About this task ->
After finding "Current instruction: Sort" in the material below, output its line and every line after it through the last, exactly, but not the pictures.

***** Supplied information

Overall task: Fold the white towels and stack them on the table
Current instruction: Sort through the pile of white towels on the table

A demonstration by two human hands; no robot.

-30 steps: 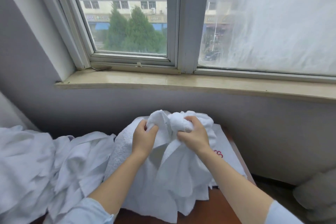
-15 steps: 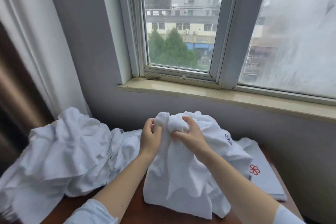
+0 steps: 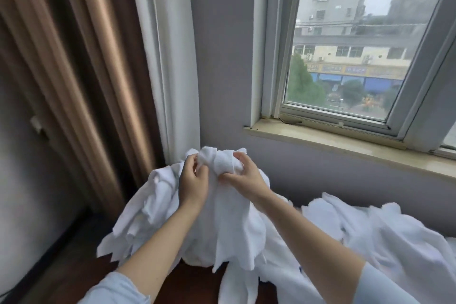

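White towel [image 3: 222,164], bunched, is held raised at 12 o'clock over the worktop [image 3: 195,281]. The fingers [image 3: 240,157] of the left hand [image 3: 193,185] and right hand [image 3: 246,177] are curled tightly round its top. With no edge found, a crooked fold may be produced. The hanging tails could be snagged on the heap [image 3: 394,237] at 4 o'clock.

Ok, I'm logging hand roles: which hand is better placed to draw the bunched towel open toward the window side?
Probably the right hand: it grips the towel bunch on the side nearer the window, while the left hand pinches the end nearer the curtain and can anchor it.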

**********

Answer area ->
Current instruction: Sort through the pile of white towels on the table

A demonstration by two human hands; no robot.

-30 steps: 
-15 steps: 
+0 steps: 

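White towel [image 3: 222,164], bunched, is held raised at 12 o'clock over the worktop [image 3: 195,281]. The fingers [image 3: 240,157] of the left hand [image 3: 193,185] and right hand [image 3: 246,177] are curled tightly round its top. With no edge found, a crooked fold may be produced. The hanging tails could be snagged on the heap [image 3: 394,237] at 4 o'clock.

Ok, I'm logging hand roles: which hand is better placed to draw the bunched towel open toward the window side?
Probably the right hand: it grips the towel bunch on the side nearer the window, while the left hand pinches the end nearer the curtain and can anchor it.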

Nothing further is required for this answer.